"Compute Module" spotted in Xcode beta.

Colstan

Site Champ
Posts
822
Reaction score
1,124
According to 9to5Mac, they spotted a reference to a "ComputeModule" device class in Apple's iOS 16.4 developer disk image within the Xcode 16.4 beta released last week.


They speculate that it could be a reference to a potential modular design of the Apple Silicon Mac Pro, a codename for the AR/VR headset, or some sort of embedded device that will run iOS. It includes two references - ComputeModule13,1 and ComputeModule13,3.

Why exactly the Mac Pro would be referenced inside of iOS, I'm not certain, but it's at least interesting. I assume that if or when this device is announced, Apple will have a better marketing name.
 

Cmaier

Site Master
Staff Member
Site Donor
Posts
5,315
Reaction score
8,491
According to 9to5Mac, they spotted a reference to a "ComputeModule" device class in Apple's iOS 16.4 developer disk image within the Xcode 16.4 beta released last week.


They speculate that it could be a reference to a potential modular design of the Apple Silicon Mac Pro, a codename for the AR/VR headset, or some sort of embedded device that will run iOS. It includes two references - ComputeModule13,1 and ComputeModule13,3.

Why exactly the Mac Pro would be referenced inside of iOS, I'm not certain, but it's at least interesting. I assume that if or when this device is announced, Apple will have a better marketing name.
Was just about to post this, since it shows what a genius I am for predicting that Mac Pro’s SoC will be slotted and replaceable :)

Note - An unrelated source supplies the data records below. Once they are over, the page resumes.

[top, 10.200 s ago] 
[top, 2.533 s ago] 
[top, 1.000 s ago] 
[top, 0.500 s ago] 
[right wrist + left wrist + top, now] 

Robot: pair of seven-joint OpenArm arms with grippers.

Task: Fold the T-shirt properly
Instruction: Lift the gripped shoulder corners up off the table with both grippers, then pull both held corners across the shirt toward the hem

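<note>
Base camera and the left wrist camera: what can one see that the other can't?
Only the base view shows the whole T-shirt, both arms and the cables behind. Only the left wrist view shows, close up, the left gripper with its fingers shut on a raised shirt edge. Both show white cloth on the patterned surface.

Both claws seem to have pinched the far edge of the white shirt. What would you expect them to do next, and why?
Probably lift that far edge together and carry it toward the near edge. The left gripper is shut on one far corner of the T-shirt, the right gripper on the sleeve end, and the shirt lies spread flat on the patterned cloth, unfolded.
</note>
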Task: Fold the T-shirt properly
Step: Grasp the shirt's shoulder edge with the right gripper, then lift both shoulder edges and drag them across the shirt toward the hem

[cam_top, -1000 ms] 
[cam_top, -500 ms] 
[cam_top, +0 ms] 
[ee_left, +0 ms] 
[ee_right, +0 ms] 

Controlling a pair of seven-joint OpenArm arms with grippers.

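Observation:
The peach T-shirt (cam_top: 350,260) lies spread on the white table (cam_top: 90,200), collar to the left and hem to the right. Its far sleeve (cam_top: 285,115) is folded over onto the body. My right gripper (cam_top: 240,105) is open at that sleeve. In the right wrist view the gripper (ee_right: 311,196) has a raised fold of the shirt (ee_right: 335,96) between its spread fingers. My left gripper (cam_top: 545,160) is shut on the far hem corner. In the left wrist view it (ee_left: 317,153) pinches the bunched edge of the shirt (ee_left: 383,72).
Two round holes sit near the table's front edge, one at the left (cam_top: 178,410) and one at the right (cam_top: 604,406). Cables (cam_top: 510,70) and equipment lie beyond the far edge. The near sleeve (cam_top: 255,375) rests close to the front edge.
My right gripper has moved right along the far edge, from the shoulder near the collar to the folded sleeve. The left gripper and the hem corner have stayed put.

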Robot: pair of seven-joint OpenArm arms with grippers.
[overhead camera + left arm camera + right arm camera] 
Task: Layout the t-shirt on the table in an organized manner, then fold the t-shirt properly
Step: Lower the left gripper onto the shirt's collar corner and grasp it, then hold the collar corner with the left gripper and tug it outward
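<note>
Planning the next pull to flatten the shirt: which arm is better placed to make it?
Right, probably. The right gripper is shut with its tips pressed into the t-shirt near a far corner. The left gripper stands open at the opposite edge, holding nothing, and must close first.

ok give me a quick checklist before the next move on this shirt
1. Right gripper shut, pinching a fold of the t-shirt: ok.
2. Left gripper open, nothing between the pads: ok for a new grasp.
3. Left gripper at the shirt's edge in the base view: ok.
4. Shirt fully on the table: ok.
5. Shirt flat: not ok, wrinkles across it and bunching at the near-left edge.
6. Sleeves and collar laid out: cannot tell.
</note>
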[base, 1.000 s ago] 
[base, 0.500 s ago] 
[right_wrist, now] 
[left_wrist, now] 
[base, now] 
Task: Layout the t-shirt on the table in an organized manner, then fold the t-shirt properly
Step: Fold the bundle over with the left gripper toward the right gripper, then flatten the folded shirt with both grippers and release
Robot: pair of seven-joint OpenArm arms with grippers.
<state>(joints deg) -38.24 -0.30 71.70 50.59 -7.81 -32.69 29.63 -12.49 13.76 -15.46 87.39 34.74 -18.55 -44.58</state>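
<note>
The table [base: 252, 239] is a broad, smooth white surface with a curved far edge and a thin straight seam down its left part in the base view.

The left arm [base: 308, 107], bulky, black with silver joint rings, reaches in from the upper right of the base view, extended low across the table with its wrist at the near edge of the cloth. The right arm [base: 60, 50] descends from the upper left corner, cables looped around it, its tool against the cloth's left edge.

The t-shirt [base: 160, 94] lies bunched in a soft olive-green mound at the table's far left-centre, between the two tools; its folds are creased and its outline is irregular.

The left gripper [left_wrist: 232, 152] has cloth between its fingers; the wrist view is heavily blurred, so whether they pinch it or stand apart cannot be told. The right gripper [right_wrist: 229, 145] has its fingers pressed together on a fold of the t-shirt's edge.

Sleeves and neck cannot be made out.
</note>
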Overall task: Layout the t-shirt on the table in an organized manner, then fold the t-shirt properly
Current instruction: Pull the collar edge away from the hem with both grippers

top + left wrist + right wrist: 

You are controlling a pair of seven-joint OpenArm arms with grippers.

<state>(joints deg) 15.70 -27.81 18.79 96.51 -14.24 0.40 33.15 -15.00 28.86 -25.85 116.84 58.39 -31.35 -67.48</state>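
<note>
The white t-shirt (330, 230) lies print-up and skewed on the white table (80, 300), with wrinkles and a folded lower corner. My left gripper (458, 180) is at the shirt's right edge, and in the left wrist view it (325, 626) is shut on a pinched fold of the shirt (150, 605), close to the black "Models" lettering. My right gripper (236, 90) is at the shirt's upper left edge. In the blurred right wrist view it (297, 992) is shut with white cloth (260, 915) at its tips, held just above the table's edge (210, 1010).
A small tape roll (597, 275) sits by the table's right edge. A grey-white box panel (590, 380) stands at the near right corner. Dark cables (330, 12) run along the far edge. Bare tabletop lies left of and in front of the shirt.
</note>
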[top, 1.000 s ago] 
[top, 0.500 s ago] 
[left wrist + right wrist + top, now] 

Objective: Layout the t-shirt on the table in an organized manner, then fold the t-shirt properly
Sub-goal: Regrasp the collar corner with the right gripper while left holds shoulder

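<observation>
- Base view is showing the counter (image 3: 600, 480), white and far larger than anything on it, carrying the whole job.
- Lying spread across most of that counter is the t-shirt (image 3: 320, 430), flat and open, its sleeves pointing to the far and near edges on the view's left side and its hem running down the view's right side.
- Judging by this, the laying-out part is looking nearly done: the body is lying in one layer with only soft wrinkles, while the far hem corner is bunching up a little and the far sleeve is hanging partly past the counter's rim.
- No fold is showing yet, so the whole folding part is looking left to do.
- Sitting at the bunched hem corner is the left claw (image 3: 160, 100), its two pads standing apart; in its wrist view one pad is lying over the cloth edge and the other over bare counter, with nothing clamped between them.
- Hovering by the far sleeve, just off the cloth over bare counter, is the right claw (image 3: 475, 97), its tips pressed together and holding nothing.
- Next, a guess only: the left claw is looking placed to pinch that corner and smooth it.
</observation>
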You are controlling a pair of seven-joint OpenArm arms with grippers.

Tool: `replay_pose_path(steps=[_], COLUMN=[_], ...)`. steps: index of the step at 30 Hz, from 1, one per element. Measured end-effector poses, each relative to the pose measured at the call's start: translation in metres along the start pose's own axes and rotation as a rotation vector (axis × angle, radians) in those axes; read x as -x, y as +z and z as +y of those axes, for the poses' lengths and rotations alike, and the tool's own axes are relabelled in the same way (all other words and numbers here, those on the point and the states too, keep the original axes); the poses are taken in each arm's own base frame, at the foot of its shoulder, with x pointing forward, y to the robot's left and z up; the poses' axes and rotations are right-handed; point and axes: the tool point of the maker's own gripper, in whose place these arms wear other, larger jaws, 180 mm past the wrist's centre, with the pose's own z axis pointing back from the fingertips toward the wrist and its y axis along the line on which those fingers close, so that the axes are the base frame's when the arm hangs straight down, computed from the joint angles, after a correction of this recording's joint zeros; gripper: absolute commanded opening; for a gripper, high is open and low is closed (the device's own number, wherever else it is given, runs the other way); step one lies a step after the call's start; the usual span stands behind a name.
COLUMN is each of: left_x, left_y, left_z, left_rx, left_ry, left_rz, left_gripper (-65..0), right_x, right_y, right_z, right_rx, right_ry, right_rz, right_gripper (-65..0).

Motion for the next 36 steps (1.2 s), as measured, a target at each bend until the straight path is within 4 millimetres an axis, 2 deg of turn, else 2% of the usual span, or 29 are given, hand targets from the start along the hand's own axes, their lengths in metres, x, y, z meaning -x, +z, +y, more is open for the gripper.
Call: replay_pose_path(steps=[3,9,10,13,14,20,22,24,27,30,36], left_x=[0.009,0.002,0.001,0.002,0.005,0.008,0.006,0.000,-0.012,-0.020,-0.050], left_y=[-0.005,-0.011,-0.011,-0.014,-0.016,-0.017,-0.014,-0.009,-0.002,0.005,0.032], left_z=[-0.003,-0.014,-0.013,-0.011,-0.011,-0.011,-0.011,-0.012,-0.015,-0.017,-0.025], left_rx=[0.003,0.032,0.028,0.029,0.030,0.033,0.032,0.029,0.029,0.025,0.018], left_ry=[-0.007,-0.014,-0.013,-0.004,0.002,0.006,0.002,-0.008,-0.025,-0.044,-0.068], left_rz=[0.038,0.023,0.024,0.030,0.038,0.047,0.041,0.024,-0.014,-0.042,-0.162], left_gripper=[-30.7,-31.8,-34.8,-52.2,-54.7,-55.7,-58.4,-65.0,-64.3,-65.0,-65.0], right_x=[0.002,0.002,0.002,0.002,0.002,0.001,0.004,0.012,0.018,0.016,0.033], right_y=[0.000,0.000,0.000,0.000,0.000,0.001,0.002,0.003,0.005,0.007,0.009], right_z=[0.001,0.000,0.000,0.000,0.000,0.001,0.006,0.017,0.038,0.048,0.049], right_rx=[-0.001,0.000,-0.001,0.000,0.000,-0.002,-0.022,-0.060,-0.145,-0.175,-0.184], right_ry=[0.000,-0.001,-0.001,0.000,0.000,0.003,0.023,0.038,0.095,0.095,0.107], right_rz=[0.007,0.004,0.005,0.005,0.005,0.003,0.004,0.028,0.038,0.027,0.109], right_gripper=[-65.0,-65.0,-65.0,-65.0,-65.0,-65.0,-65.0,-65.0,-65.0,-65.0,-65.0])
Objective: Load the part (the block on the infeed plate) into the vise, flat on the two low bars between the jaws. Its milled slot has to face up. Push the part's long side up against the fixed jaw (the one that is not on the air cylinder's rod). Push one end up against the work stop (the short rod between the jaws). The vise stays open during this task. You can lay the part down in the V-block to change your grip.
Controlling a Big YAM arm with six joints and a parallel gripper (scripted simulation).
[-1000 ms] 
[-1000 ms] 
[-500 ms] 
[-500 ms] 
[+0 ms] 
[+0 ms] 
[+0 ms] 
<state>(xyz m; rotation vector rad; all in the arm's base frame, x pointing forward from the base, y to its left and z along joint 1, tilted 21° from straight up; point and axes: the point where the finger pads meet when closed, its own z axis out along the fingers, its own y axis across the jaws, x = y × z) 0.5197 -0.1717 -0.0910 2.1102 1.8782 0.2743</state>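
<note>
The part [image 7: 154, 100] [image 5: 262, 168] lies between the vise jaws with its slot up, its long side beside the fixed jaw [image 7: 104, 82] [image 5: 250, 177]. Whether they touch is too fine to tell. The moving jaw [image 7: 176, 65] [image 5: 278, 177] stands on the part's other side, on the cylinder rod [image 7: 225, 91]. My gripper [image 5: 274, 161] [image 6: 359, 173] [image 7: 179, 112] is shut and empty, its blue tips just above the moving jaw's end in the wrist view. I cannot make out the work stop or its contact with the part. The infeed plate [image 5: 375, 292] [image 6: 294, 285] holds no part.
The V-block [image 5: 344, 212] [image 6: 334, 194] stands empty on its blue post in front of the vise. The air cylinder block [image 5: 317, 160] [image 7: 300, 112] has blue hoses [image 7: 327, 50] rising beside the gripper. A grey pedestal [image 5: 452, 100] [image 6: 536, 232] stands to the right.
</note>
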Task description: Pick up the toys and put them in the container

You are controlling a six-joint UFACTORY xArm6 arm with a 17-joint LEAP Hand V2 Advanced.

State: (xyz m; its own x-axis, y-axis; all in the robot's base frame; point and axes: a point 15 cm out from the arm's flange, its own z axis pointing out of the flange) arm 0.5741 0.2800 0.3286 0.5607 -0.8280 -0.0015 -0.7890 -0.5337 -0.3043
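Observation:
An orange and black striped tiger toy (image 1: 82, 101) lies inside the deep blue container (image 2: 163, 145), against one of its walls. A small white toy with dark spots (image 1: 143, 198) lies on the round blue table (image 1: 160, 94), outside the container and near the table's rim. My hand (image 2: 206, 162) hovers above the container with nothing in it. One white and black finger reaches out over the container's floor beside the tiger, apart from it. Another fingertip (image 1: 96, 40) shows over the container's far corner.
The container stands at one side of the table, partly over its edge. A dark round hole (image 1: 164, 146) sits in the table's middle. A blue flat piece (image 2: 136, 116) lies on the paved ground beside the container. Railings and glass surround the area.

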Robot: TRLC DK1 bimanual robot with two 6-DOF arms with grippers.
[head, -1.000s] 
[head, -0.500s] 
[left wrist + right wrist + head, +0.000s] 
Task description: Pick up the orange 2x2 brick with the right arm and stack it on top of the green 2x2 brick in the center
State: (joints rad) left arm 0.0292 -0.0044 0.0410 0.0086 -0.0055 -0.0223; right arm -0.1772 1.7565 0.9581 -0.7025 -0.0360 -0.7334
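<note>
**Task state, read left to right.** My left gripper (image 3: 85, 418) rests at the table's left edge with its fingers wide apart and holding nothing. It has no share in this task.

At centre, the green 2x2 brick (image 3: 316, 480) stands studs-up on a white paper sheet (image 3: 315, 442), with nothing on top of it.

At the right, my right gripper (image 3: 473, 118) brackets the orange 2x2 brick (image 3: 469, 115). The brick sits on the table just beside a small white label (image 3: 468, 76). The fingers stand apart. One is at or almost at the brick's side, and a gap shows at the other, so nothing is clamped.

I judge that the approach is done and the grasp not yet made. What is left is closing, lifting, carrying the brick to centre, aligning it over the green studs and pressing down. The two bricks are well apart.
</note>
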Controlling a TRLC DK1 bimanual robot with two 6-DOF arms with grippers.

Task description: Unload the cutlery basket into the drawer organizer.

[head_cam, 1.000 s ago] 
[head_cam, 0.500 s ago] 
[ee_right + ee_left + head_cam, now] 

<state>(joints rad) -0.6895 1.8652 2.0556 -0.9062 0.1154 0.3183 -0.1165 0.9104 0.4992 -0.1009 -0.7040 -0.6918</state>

Or this could be referring to something else, in which case I am still a genius.
 

Colstan

Site Champ
Posts
822
Reaction score
1,124
Was just about to post this
I was thinking to myself, "I gotta post this before @Cmaier does", because you often beat me to it. (I have a tendency to bloviate before submitting a post.)
Or this could be referring to something else, in which case I am still a genius.
I realize that you are being sarcastic, but it's hard to argue with that notion. In the article you posted, you mentioned your credentials:
AMD64 (now called x86-64) is an example of a new ISA I had the privilege to work on.
I had been waiting to call you out on that, so I did.

I replied: "Aren't you downplaying this, a bit? Correct me if I'm wrong, but if I recall correctly, didn't you write the draft for x86-64?"

@Cmaier: "Only for the integer instructions."

I didn't want to say it in the article comments, but this is the CPU designer equivalent of saying "I only designed the mirror in the Hubble space telescope".

Unless someone belongs to an uncontacted village that resides in the jungle, or is a member of the insular tribe on North Sentinel Island, the work you have done impacts the lives of 8 billion people every single day. Even if you don't use a computer with an x86 chip inside of it, an Internet server, financial institution, or government agency will certainly have x86-64 running within the organization.

(And yes, this is my best attempt to give you an existential crisis. You're welcome.)
 

B01L

SlackMaster
Posts
175
Reaction score
131
Location
Diagonally parked in a parallel universe...
Or this could be referring to something else, in which case I am still a genius.

This could also fall into line with my ASi Mac Pro fever dream...

The "Building Blocks" for the ASi Mac Pro...

M3 Max SoC:
  • N3B
  • 16-core CPU (12P/4E)
  • 44-core GPU
  • 16-core Neural Engine
  • 256GB LPDDR5X SDRAM (maximum)

M3 GPU-specific SoC:
  • N3B
  • 80-core GPU
  • 16-core Neural Engine
  • 256GB LPDDR5X SDRAM (maximum)

Symmetrical multi-die SoCs:
  • Two regular dies for a M3 Ultra (32C/88G/32N)
  • Four regular dies for a M3 Extreme (64C/176G/64N)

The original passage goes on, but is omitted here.